→ **Work required**: Set down exactly the lines in the records below that run from the line with "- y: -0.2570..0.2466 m" to the line with "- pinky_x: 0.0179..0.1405", inclusive, and nothing more.

(Stored items)
----------------
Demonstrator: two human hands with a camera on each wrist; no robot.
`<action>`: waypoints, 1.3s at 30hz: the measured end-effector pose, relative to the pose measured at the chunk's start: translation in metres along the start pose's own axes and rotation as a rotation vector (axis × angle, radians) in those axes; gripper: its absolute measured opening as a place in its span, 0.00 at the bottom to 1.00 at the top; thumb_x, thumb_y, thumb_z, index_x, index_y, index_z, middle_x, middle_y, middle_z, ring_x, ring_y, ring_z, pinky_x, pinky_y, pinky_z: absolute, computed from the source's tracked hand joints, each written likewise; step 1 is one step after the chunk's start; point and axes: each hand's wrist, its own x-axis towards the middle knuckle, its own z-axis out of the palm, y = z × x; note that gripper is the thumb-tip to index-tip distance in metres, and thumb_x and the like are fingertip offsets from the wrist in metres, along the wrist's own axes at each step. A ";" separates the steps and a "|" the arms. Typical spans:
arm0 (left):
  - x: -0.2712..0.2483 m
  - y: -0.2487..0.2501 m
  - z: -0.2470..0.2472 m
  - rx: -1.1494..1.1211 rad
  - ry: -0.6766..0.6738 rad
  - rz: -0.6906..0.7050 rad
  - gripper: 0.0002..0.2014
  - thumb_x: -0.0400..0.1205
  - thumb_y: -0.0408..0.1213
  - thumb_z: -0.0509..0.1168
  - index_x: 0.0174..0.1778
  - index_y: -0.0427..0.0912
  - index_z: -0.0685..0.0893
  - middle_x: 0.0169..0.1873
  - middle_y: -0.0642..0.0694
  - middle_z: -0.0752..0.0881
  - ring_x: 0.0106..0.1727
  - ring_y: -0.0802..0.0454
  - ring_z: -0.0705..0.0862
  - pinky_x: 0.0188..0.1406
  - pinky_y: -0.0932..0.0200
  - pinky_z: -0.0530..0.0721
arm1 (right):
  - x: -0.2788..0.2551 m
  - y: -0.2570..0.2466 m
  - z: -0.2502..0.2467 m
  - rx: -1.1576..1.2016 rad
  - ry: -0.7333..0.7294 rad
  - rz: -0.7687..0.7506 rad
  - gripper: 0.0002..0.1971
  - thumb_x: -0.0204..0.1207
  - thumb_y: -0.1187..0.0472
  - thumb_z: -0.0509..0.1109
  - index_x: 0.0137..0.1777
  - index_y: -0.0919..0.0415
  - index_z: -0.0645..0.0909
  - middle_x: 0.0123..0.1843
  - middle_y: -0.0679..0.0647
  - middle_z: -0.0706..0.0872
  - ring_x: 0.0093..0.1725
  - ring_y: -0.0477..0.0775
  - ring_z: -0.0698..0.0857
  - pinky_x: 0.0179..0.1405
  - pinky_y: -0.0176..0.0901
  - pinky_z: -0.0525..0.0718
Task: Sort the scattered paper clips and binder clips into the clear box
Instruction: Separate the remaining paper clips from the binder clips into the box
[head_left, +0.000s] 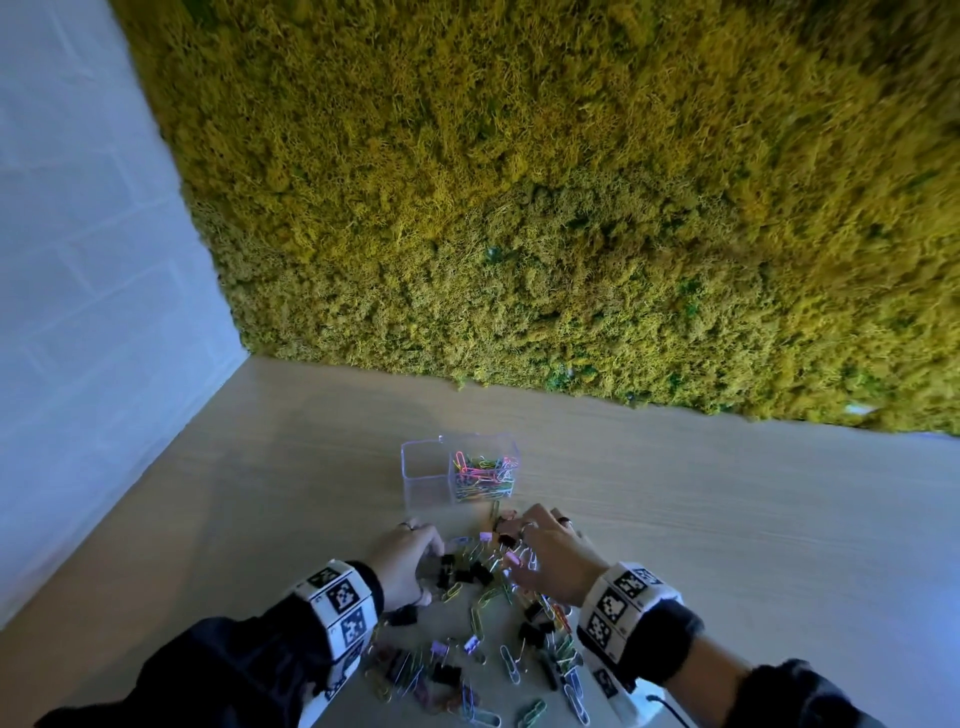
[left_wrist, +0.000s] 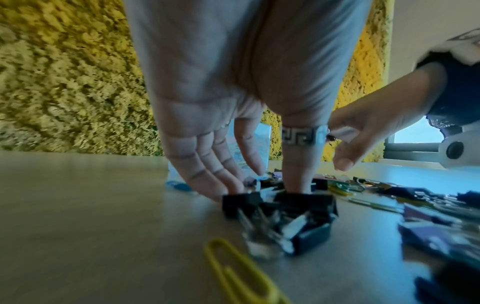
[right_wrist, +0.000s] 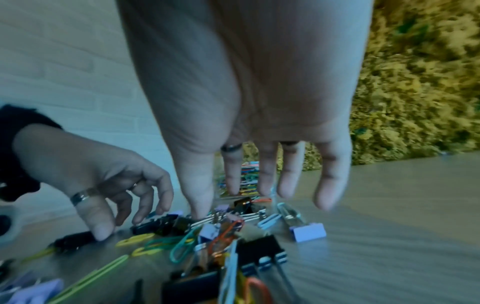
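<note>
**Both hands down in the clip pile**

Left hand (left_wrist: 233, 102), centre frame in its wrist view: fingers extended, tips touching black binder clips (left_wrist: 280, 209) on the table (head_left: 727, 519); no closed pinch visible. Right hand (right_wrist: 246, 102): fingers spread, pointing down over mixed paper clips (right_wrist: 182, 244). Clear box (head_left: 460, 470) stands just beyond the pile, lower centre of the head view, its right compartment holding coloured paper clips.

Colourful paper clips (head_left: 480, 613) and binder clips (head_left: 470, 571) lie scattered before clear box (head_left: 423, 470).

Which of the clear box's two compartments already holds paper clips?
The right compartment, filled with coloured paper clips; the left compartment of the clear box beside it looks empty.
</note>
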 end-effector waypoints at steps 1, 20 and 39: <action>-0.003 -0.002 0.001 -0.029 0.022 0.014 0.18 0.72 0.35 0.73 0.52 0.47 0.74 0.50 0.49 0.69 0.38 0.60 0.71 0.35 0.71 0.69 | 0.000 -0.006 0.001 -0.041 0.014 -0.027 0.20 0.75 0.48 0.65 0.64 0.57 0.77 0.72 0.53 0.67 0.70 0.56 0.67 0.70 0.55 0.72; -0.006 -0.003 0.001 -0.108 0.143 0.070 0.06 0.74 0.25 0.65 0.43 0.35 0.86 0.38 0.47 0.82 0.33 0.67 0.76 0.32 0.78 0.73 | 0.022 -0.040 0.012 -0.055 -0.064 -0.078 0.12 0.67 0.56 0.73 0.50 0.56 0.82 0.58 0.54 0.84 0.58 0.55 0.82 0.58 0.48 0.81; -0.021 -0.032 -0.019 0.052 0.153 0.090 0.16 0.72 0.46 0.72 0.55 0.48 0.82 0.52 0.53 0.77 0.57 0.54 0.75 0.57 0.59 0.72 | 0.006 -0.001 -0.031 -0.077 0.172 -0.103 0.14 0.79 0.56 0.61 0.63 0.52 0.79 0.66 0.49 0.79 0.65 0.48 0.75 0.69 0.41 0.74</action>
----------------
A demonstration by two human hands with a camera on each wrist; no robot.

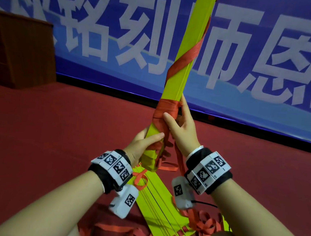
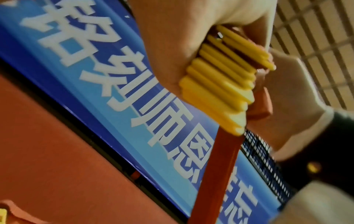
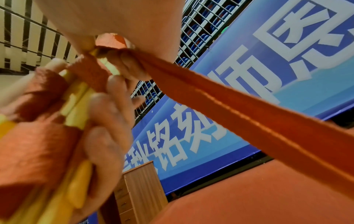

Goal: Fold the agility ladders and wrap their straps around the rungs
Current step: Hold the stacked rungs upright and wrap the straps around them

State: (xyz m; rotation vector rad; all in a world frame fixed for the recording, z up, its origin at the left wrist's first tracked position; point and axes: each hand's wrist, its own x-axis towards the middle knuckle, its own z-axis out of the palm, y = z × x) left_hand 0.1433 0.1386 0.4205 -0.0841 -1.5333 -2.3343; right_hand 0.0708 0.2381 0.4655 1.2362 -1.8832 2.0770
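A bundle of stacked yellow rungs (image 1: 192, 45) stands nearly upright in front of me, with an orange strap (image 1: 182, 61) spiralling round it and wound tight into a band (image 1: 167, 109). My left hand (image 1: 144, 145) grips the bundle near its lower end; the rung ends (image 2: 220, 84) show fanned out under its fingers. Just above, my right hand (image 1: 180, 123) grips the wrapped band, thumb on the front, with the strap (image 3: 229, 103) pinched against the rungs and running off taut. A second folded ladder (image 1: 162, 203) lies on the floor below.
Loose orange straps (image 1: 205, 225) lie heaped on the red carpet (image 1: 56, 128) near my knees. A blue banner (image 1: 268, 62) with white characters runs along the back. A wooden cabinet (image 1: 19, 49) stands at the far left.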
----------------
→ **Output**:
  - y: -0.2570..0.2466 m
  - z: -0.2502..0.2467 m
  - rx: -1.1576..1.2016 rad
  - ry: -0.7333..0.7294 rad
  - rz: -0.7687..0.7506 rad
  - gripper: 0.0002..0.1971
  - thumb_x: -0.0204..0.1207
  - thumb_y: -0.1187..0.0472
  - thumb_z: -0.0509..0.1109
  - index_x: 0.0137..0.1777
  - index_y: -0.0919..0.0415
  - index_z: -0.0645..0.0909
  - middle_x: 0.0123..0.1843
  - middle_y: -0.0679..0.0647
  - middle_z: -0.0706..0.0872
  - ring_x: 0.0093..0.1725
  - ring_y: -0.0477..0.0775
  - ring_z: -0.0698..0.0857
  - pinky_x: 0.0179..0.1405

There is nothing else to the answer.